What makes VHTL unique is its scale.  Its intended to be implemented at the well site where heat from coking can be recycled into steam and reduce natural gas requirements.

The VHTL process produces 21° API oil though the company says this can be raised to 29° API oil.  It also removes some sulphur from the fluid.  No diluent is required.

FluidOil has a relationship with a major Canadian oil sands producer (there is no other kind anymore! Everybody else has left!) to move the process forward.  They are also working with Pemex on a project upgrading Mexican heavy crude.

  1. Sherritt International Autoclaves

Sherritt (S-TSX) is a nickel miner, which makes it an unlikely participant in the race for better upgrading technologies.

However Sherritt’s history also includes a foray into coal gasification.  That combined with the re-use of their nickel smelting pressure chambers (called autoclaves) have created a unique method of upgrading.

The process combines bitumen with hydrogen and another proprietary catalyst within the autoclave.  The pressure, hydrogen and catalyst do the work of lightening up the bitumen.

The bitumen is refined to 24° API.  This is above pipeline specs, so they dilute the oil further with raw bitumen.

The process is really early stage.  But Sherritt appears serious about moving forward. The company made it a key presentation in their recent Analyst Day.

Sherritt says their process is the lowest on the cost curve, as you will see in their chart below.

Capital Costs Of The New Technologies

Like I said it’s all about capital. With each process costs are coming down, at least on paper.
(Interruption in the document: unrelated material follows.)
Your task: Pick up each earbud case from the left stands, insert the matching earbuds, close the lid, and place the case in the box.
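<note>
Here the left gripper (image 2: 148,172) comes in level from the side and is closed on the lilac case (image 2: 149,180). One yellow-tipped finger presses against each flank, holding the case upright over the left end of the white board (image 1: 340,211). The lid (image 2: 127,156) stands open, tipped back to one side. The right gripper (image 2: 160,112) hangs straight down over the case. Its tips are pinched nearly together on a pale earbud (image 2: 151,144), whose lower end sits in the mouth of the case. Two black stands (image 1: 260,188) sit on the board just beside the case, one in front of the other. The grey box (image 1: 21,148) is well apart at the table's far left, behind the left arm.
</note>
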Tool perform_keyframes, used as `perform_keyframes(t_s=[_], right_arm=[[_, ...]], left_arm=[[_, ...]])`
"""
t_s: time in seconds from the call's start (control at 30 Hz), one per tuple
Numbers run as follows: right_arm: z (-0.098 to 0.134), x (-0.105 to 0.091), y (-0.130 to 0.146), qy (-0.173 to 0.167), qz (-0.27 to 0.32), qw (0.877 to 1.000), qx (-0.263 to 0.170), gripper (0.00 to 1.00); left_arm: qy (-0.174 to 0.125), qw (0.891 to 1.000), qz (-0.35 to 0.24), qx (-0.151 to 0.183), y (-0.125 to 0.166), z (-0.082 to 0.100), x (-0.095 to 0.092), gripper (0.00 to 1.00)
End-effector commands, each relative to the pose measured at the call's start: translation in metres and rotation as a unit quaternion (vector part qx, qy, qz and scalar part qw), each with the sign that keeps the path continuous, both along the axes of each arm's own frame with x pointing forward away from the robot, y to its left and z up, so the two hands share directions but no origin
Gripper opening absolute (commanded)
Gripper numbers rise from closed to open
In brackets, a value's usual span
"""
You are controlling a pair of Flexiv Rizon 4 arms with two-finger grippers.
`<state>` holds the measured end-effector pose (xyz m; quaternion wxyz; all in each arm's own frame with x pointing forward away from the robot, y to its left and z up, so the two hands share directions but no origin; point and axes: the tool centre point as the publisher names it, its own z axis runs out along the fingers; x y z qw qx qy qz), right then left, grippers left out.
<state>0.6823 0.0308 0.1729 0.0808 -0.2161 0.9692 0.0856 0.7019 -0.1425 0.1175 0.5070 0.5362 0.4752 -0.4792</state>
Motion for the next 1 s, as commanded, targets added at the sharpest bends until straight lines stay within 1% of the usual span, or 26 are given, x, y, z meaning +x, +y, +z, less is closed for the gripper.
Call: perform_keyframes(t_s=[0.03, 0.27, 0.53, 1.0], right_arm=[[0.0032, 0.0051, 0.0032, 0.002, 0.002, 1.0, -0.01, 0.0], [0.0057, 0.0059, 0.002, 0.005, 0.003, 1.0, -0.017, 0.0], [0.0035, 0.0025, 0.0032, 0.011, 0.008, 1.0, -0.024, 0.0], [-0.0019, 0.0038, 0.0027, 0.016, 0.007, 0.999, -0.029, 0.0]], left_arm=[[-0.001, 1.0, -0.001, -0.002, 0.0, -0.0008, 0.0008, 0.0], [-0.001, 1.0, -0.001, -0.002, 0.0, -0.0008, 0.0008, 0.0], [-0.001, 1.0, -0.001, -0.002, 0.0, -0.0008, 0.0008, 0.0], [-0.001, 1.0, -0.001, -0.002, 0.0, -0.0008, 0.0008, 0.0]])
FluidOil says its capital costs for a 30,000 bopd VHTL unit would be in the range of $7,500-$10,000 per bopd (barrel of oil per day). If this process was used in a lower cost country, management says the cost would be 40% less.  This capital cost will reduce even further if only pipeline spec quality (lower than 29 degree API, or just to Syncrude quality) is required.

Fractal Systems says their JetShear capital costs are around $6,000 per bopd.  This is even lower, but some diluent is still required.

Sherritt has been more tight lipped about capital costs.  What they do provide (see chart below) is a breakeven WCS price comparison.  It suggests they can come in with costs below all the competitors. (I inserted where FluidOil says they would come in.)

I’m not sure how much stock to put in this comparison (pardon the pun), as their process appears to need huge scale to get costs that low–so on a per barrel basis it might be cheap, but the sheer size required says their process would need a HUGE upfront capex number.



Partial upgrading isn’t going to change the need for more pipeline capacity.  But it can lessen it and allow more money to stay in Western Canada.

These technologies are still in the early stages.  The opportunity exists to squeeze more costs out and create a better product.

But there are also still questions about product quality and equipment life cycles.

What we do know is with the upcoming logjam of heavy oil there is room for new ideas.

Apart from Sherritt, there is no public company that allows you to play the sector.  But I’ll be following the developments closely and be on the look out for announcements of commercial facilities being developed.